Вождь делаверов вдруг раскрыл рот, развесил губы, осклабился и легонько толкнул меня локтем.
— Ты чего? — спросил я с недоумением дакота.
— Ловко, — обронил он, весьма довольный, и опять толкнул меня в бок.
— Ты чего? — переспросил я дакота уже с неудовольствием.
— Ловко! — обронил он опять. — Помолчав, наклонился и прошептал: — А ведь сарай-то, пожалуй, я поджег!..
— Врешь! — протяжно молвил я, ошеломленный.
— Перед ужином собрал в сарае тряпье, облил керосином и подпалил. Смотри, как полыхает! Хорошо полыхает!..
Молчание.
— Зачем же ты поджег сарай?
— Обиделся на Витьку. А он за что вдарил меня каблучищем тогда и посадил синяк? Он будет лупцевать меня куда попало, а я должен терпеть? Я же при тебе дал слово ему припомнить. Я, брат, своему слову верный человек.
— Вот ты гусь какой! — сказал я, тараща на Серегу глаза.
— Да, я вот такой гусь! — согласился делавер, нимало не смущаясь. — Пусть не задается… Смотри, смотри, конюшня занимается. Пожалуй, тоже сгорит!
— Придется, брат, с тобой посчитаться, — заявил я с угрозой и покинул дакота.
Пожар продолжался далеко за полночь. Сарай сгорел дотла. Конюшню отстояли с грехом пополам. Поиски, отчего случился пожар, ни к чему не привели; предполагали: кто-нибудь из сторожей бросил в хлам недокуренную цыгарку или спичку.

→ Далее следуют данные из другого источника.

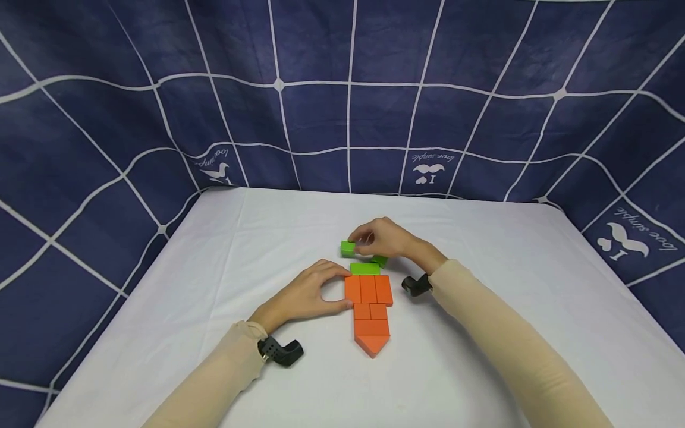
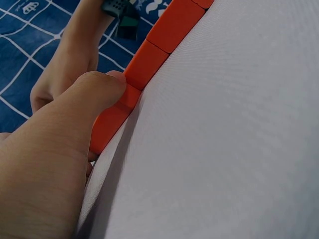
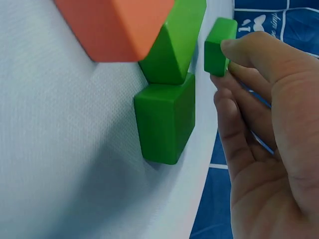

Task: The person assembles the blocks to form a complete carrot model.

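Note:
Thumb and fingers of my left hand point(image 1: 305, 291) bracket the left block of a row of three long orange blocks point(image 1: 368, 289), at its two ends. In the left wrist view the thumb lies against an orange block point(image 2: 112, 122). My right hand point(image 1: 387, 239) pinches a small green block point(image 3: 217, 47) between thumb and fingertips, beyond the row. Lying flat against the row's far end is a green block point(image 1: 365, 268). Another green block point(image 1: 380, 260) sits behind its right end, partly under the right hand in the head view.
Nearer me, two small orange blocks point(image 1: 370, 311), an orange rectangle point(image 1: 371, 327) and a pointed orange piece point(image 1: 373, 345) continue the arrangement. A white cloth point(image 1: 455, 380) covers the table; a dark blue curtain with white lines point(image 1: 321, 119) hangs behind it.

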A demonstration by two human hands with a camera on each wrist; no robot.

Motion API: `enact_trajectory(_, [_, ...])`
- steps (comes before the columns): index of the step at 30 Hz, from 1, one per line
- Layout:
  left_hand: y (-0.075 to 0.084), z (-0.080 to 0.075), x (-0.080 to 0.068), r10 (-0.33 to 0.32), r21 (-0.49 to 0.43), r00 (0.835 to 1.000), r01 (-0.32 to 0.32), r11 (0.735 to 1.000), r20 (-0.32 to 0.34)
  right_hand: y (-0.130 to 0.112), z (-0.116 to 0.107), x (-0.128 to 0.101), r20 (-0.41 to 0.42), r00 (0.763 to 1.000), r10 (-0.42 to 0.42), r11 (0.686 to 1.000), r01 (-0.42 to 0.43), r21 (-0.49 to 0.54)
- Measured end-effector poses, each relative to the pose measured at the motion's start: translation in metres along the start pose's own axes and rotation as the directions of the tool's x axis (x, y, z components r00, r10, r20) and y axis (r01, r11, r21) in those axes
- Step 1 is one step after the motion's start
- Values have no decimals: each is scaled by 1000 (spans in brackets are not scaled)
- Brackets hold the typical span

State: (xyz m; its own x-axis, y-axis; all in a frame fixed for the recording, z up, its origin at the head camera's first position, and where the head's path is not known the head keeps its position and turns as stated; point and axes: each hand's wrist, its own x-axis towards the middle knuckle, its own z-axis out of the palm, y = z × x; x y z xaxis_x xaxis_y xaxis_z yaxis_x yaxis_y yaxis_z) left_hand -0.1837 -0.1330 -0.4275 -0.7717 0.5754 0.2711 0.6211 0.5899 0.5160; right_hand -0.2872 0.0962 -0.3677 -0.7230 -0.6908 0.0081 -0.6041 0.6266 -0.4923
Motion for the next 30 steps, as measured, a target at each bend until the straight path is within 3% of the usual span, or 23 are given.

Вечером на задах состоялась агора, народное собрание тугов-душителей. Я поведал: один из собратьев наших решил отомстить члену сообщества и не нашел ничего лучше, как подпалить бурсу. Трепетное волнение охватило тугов.

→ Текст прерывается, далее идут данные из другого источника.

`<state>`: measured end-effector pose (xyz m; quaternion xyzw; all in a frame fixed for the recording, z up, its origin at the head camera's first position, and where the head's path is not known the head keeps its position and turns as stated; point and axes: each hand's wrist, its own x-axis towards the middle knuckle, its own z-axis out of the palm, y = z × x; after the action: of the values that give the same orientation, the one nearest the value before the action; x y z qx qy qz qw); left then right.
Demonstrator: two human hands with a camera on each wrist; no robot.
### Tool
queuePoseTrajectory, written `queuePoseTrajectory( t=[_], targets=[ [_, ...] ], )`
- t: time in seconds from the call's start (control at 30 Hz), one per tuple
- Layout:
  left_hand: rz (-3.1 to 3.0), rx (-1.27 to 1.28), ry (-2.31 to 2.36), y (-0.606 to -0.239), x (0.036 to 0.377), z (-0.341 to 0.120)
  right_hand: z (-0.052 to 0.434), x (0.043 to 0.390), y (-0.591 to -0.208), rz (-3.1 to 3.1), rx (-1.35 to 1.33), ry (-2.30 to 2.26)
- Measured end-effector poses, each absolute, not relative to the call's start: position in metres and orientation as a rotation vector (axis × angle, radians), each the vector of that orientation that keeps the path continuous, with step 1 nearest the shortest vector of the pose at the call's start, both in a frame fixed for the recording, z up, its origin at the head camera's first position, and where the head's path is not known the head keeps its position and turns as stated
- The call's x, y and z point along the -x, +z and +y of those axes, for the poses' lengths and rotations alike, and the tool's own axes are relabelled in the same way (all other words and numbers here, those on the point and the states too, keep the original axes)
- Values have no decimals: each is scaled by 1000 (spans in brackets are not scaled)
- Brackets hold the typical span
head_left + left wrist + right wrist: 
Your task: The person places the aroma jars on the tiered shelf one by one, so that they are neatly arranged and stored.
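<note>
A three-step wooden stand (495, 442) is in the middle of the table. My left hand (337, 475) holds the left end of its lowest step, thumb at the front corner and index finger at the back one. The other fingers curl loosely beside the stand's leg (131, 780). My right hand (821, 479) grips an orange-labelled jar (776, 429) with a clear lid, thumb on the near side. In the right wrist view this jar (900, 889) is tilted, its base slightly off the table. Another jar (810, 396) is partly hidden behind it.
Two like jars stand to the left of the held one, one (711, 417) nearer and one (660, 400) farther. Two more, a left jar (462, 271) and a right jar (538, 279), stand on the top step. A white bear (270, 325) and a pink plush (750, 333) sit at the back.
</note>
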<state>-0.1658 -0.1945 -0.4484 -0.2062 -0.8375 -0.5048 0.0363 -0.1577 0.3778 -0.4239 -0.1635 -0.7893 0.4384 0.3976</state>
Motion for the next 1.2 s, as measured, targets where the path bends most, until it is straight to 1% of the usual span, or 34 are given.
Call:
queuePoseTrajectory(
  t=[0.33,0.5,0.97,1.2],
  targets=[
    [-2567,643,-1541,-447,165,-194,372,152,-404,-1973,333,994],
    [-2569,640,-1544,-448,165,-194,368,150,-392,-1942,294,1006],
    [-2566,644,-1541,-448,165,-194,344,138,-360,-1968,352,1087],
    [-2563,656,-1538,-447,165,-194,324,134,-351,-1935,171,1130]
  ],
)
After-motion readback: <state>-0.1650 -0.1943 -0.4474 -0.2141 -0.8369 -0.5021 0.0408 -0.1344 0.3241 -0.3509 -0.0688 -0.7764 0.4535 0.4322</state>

— Беда, однако, не в том, — продолжал я обличенье, — не в том беда, что поджогом наш боевой соратник мстил своему другому соратнику, а в том она, что сделал он это самовольно, в одиночку. Туги-душители могли бы поджечь не один сарай, но и другие бурсацкие здания. Тем самым они вписали бы свои имена в историю настоящими огненными буквами, избавив себя и товарищей от ненавистного плена на год, а возможно, и на более длительный срок, покуда не достроили бы новое здание.
Здесь я назвал преступника. Туги-душители были ошарашены неслыханными разоблачениями.
— Недаром я саданул его тогда в бок, — молвил Главный Начальник, гневным взглядом приглашая нас поддержать свое негодование.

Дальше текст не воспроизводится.